EXERCISE DIRECTIONS:
Your task is to transcribe the data in full.

DATA EXCERPT:
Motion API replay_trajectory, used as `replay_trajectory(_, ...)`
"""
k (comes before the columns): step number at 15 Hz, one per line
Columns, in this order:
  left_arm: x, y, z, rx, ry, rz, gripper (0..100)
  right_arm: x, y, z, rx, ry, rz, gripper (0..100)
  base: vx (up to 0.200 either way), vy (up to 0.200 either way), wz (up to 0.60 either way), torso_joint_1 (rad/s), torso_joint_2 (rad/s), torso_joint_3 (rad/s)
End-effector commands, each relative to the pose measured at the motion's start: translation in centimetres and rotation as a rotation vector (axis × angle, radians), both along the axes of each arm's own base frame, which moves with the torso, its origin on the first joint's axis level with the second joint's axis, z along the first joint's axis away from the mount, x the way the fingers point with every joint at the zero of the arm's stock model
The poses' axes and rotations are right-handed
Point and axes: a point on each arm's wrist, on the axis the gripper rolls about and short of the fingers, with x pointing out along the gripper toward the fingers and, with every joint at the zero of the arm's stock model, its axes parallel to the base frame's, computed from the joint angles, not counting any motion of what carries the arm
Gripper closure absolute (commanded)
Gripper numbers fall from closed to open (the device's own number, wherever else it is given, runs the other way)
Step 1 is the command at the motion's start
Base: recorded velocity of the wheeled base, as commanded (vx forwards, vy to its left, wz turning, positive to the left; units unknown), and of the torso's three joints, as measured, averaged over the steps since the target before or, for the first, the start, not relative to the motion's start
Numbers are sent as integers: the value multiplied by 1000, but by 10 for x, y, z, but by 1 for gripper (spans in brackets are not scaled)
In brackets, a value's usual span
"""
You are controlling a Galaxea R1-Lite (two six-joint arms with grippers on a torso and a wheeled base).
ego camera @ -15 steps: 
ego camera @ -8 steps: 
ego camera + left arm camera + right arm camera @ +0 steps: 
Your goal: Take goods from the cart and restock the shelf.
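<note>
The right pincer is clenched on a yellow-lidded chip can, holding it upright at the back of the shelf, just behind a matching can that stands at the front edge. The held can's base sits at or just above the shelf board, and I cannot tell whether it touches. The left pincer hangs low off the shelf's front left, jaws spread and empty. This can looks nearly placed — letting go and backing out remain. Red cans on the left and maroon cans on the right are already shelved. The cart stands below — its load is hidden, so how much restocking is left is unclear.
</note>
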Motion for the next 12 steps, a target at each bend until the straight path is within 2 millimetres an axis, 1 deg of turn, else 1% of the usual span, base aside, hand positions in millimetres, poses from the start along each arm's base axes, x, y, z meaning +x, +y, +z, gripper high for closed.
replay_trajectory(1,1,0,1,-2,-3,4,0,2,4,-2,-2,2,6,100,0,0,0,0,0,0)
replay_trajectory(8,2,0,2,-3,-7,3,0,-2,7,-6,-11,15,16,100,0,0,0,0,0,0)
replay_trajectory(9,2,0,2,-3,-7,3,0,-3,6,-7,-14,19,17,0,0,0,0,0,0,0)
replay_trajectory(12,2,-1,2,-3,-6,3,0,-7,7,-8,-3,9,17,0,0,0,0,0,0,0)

ANSWER TO THIS TASK:
Motion API replay_trajectory, used as `replay_trajectory(_, ...)`
"""
k (comes before the columns): step number at 15 Hz, one per line
Columns, in this order:
  left_arm: x, y, z, rx, ry, rz, gripper (0..100)
  right_arm: x, y, z, rx, ry, rz, gripper (0..100)
  base: vx (up to 0.200 either way), vy (up to 0.200 either way), wz (up to 0.60 either way), torso_joint_1 (rad/s), torso_joint_2 (rad/s), torso_joint_3 (rad/s)
End-effector commands, each relative to the pose measured at the motion's start: translation in centimetres and rotation as a rotation vector (axis × angle, radians), both along the axes of each arm's own base frame, which moves with the torso, its origin on the first joint's axis level with the second joint's axis, z along the first joint's axis away from the mount, x the way the fingers point with every joint at the zero of the arm's stock model
The poses' axes and rotations are right-handed
Point and axes: a point on each arm's wrist, on the axis the gripper rolls about and short of the fingers, with x pointing out along the gripper toward the fingers and, with every joint at the zero of the arm's stock model, its axes parallel to the base frame's, computed from the joint angles, not counting any motion of what carries the arm
Gripper closure absolute (commanded)
Gripper numbers fall from closed to open (the device's own number, wherever else it is given, runs the other way)
Step 1 is the command at the motion's start
Base: recorded velocity of the wheeled base, as commanded (vx forwards, vy to its left, wz turning, positive to the left; units unknown), and of the torso's three joints, as measured, averaged over the steps since the target before or, for the first, the start, not relative to the motion's start
Numbers are sent as integers: the value multiplied by 1000, but by 10 for x, y, z, but by 1 for gripper (spans in brackets are not scaled)
In brackets, a value's usual span
"""
You are controlling a Galaxea R1-Lite (two six-joint arms with grippers on a torso and a wheeled base).
ego camera @ -15 steps: 
ego camera @ -8 steps: 
ego camera + left arm camera + right arm camera @ +0 steps: 
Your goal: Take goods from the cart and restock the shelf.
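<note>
The right pincer is clenched on a yellow-lidded chip can, holding it upright at the back of the shelf, just behind a matching can that stands at the front edge. The held can's base sits at or just above the shelf board, and I cannot tell whether it touches. The left pincer hangs low off the shelf's front left, jaws spread and empty. This can looks nearly placed — letting go and backing out remain. Red cans on the left and maroon cans on the right are already shelved. The cart stands below — its load is hidden, so how much restocking is left is unclear.
</note>
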Motion for the next 12 steps, a target at each bend until the straight path is within 2 millimetres an axis, 1 deg of turn, else 1% of the usual span, base aside, hand positions in millimetres, poses from the start along each arm's base axes, x, y, z meaning +x, +y, +z, gripper high for closed.
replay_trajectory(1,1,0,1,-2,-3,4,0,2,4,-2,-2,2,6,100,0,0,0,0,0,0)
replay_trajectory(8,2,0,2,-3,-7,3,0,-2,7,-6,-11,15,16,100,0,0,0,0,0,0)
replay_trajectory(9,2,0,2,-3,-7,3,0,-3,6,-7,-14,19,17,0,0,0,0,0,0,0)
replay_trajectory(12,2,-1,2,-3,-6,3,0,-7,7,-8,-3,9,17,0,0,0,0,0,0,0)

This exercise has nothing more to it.